Epinay-sur-Seine, la Cité d’Orgemont, rue de Marseille où habite mon ami Louis depuis des années et où je me rends pour trois jours et trois nuits par semaines.
 
Vendredi, 4 novembre 2005 vers 20 heures
Louis me téléphone pour me parler de l’ambiance dans la cité car depuis le début des évènements survenus dans les banlieues faisant suite à la mort de deux jeunes garçons électrocutés dans un transformateur EDF à Clichy-sous-Bois, nous sommes inquiets… Jusqu’ici à Epinay dans la cité tout est comme d’habitude, on y vit et on y retrouve l’atmosphère qu’on connaît et qu’on aime. Mais ce soir me dit Louis, il y a des policiers un peu partout, ils patrouillent en camionnettes comme ils ont coutume de le faire et c’est la veille du week-end…
De plus, Louis a eu la chance de pouvoir prendre le dernier bus, le 154 qui va de la Porte de Paris à Saint-Denis jusqu’à la Gare d’Enghein et qui s’arrête entre autre au Cygne d’Enghein, arrêt le plus proche de la cité où descendent ceux qui y habitent. Le chauffeur a annoncé aux passagers que « compte tenu de la situation, il n’y aurait plus de bus ce soir »…
En dépit de cette atmosphère tendue, la nuit de vendredi à samedi se déroule normalement dans la Cité d’Orgemont.
 
Samedi, 5 novembre 2005
 
Après avoir passé un après-midi à Paris nous rentrons Louis et moi par la Gare d’Enghein-les-Bains à Epinay et il n’y a toujours aucun bus à l’arrêt habituel. Plusieurs personnes attendent. Il est environ 20 heures… Depuis la gare jusqu’à la cité en marchant bien il y en a pour une demie-heure…
En traversant les rues d’Epinay on remarque rapidement une sorte de vide inhabituel pour un samedi soir. Deux camions de pompiers nous croisent, ils roulent lentement et sans la sirène.
Arrivée au début de la cité, la mesure est donnée aussitôt. Sur le parking à côté des arrêts de bus, trois camionnettes de police pleines stationnées attendent. La cité est déserte et rien de l’animation habituelle du samedi soir n’y subsiste. Les gens sont rares et se dépêchent de rentrer jetant un coup d’œil rapide vers les policiers. Rue de Marseille les fameux réverbères anti-casseurs sur les parkings sont tous éteints. Ceux qui nous éblouissent d’habitude et nous empêchent de dormir ! Les parkings forment là un grand espace obscur à traverser à pieds pour se rendre à son bloc.

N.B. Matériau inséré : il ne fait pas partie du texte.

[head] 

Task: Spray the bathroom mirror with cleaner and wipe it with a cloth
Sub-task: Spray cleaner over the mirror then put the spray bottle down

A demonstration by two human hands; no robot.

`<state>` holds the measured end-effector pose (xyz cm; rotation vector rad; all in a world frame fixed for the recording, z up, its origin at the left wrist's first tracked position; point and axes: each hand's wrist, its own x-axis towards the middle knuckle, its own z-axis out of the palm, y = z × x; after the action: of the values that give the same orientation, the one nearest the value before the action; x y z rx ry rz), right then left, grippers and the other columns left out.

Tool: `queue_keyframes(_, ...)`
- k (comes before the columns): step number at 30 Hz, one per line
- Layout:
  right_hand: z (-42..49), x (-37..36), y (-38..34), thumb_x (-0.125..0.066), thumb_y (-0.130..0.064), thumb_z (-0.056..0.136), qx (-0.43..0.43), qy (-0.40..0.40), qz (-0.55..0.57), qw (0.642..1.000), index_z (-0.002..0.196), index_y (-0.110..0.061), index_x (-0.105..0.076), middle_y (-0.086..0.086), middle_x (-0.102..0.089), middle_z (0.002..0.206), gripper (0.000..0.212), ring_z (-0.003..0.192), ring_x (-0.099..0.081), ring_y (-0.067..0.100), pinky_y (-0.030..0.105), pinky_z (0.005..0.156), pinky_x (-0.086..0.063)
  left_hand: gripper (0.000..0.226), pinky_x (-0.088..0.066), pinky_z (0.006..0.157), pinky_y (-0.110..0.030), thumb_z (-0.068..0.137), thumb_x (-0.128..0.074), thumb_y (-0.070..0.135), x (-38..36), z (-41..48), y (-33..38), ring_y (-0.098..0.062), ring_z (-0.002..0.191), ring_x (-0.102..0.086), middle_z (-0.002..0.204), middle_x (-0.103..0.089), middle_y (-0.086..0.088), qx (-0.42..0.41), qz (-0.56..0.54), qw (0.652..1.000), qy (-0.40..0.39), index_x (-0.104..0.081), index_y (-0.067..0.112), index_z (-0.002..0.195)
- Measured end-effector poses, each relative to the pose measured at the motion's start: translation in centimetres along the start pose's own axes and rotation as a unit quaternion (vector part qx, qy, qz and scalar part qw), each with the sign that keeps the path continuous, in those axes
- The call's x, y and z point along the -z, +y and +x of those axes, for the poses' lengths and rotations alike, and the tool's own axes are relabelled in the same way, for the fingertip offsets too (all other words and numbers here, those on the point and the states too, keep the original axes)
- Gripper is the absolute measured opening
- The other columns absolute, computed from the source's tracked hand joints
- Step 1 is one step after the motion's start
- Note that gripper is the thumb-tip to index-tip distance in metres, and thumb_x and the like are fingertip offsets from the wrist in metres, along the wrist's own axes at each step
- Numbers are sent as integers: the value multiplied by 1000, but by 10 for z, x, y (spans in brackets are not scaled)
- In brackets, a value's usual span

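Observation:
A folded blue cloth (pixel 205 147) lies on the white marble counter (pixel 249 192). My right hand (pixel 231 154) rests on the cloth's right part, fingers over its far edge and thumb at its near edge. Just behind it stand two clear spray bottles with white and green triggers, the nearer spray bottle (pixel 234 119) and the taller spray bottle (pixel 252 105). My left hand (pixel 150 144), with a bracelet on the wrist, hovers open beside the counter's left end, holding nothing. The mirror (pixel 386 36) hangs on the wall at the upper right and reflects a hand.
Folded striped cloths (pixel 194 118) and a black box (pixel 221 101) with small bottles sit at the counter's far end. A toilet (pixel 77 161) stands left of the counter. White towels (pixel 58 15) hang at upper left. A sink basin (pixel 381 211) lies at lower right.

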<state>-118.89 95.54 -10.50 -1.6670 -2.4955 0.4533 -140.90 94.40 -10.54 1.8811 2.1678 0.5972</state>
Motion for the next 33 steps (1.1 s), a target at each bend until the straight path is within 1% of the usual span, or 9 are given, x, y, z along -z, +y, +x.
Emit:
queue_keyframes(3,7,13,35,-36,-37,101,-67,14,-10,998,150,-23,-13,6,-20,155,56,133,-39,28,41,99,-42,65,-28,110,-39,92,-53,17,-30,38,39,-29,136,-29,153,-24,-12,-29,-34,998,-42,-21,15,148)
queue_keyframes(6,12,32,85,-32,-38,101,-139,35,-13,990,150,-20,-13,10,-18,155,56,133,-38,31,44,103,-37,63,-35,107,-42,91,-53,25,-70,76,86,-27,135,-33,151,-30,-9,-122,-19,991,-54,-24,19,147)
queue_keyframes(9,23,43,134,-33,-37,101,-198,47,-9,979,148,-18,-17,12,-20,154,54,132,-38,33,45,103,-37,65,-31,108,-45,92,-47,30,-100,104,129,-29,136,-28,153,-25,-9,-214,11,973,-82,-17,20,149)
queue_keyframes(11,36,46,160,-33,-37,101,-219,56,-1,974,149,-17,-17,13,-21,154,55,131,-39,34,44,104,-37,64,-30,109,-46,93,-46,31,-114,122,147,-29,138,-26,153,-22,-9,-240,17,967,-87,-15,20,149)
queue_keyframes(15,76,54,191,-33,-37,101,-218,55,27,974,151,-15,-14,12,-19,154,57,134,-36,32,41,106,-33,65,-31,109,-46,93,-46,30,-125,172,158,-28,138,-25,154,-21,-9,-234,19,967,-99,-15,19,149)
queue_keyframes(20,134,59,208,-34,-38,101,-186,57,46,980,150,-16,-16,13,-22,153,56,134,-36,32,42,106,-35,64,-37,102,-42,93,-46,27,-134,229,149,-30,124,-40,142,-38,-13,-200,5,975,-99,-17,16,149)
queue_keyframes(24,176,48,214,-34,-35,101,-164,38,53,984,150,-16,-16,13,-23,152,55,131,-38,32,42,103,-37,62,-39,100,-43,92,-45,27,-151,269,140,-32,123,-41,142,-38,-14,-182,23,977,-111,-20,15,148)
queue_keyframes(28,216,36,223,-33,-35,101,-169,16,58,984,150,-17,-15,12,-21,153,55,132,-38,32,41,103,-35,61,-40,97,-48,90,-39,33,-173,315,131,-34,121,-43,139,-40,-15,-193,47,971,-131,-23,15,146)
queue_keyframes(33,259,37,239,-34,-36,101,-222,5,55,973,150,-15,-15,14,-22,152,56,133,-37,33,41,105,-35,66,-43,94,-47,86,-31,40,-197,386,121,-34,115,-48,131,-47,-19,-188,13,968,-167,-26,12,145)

Autre vision très agréable, les poubelles ont été retirées. Les sacs remplis d’ordures sont rangés précautionneusement par les habitants au pied des escaliers. D’ordinaire les containers où se mêlent toutes les sortes d’ordures car « ici » on ne fait pas le tri demeurent nuit et jours dehors au bas des escaliers attirant de nombreuses mouches et très certainement quelques rats…

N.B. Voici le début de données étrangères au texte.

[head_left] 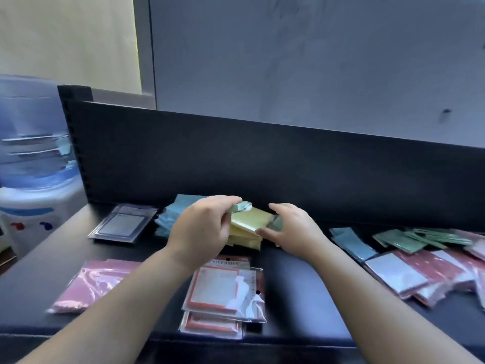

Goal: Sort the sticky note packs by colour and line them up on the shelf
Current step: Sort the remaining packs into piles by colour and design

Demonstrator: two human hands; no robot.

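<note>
I hold one yellow pack [249,218] — left hand [202,229] pinching its left end, right hand [295,229] gripping the right — just over the yellow stack [244,239] at the back edge of the shelf [291,274].

Glossy clear plastic film over yellow paper pack [249,219] held in left grip [202,227] and right grip [294,227]; same shiny wrap on orange-bordered packs [223,290] nearer; matt black shelf [301,271] beneath.

Your left hand [200,228] and right hand [295,228] hide both ends of the yellow pack [249,219]; water cooler [34,158] blurred, cut off left.
</note>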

Vers minuit les voitures de ceux qui sont allés en boîte ou sortis pour la soirée commencent à traverser la cité et les contrôles juste en bas de l’immeuble où nous habitons… on se demande bien pourquoi là justement… avec camionnettes de police garées en double file interdisant la circulation aux gens qui rentrent chez eux durent plus d’un quart d’heure par véhicule. Ils sont systématiques et s’adressent en particuliers aux voitures dont les occupants sont jeunes et de couleur. Certains font demi tour et prennent un autre chemin pour rentrer chez eux. En dépit des barrages qui durent assez longtemps, avec vociférations et démarrage final des voitures en trombe pour nous empêcher de dormir l’atmosphère demeure calme jusqu’à environ trois heures du matin.

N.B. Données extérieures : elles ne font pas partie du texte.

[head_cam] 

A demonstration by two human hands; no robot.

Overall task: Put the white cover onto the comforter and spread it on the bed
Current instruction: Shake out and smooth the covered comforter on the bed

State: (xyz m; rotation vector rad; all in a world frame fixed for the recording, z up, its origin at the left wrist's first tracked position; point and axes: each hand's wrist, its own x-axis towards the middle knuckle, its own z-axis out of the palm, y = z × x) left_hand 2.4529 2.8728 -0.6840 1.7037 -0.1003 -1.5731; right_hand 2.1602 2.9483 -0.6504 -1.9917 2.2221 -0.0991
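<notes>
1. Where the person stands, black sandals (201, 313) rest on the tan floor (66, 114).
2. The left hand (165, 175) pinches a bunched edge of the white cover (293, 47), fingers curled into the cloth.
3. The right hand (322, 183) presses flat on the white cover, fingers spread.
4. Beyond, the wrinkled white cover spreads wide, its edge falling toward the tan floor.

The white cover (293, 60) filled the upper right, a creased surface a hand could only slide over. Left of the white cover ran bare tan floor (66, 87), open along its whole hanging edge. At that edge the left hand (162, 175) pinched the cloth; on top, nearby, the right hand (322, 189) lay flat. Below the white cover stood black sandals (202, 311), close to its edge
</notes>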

A partir de cette heure de la nuit à peu près on imagine ce qu’on veut. Dans le noir absolu commencent un peu plus loin ce que nous pensons être des tirs de guns avec grosses balles de caoutchouc qu’utilisent les policiers dans la cité ou de grenades lacrymogènes d’après le bruit que nous entendons. Il y a également des explosions répétées. Bruits de verre cassé et quelque temps plus tard le bruit de la pompe à incendie. Les pompiers sont venus sans klaxonner. Les affrontements que nous ne pouvons voir de notre fenêtre durent environ deux heures.
Le lendemain matin tout à repris son allure habituelle et la cité retrouve sa vie animée et joyeuse du dimanche matin avec les familles partant faire leurs courses les gens flânant sur les trottoirs et discutant dans la rue avec nonchalance. Seul le terre-plein en forme de cercle où les jeunes se réunissent toujours est encore vide mais ça ne durera pas.
 
 
Dimanche,6 novembre 2005
 
A notre retour vers 19 heures
toujours aucun bus… les gens se sont organisés. Ils rentrent à pieds comme nous ou bien on vient les chercher en voiture… Les camionnettes de police sont là en faction mais ce soir personne n’y prend garde. L’atmosphère de la cité est détendue agréable comme chaque soir lorsqu’on y rentre.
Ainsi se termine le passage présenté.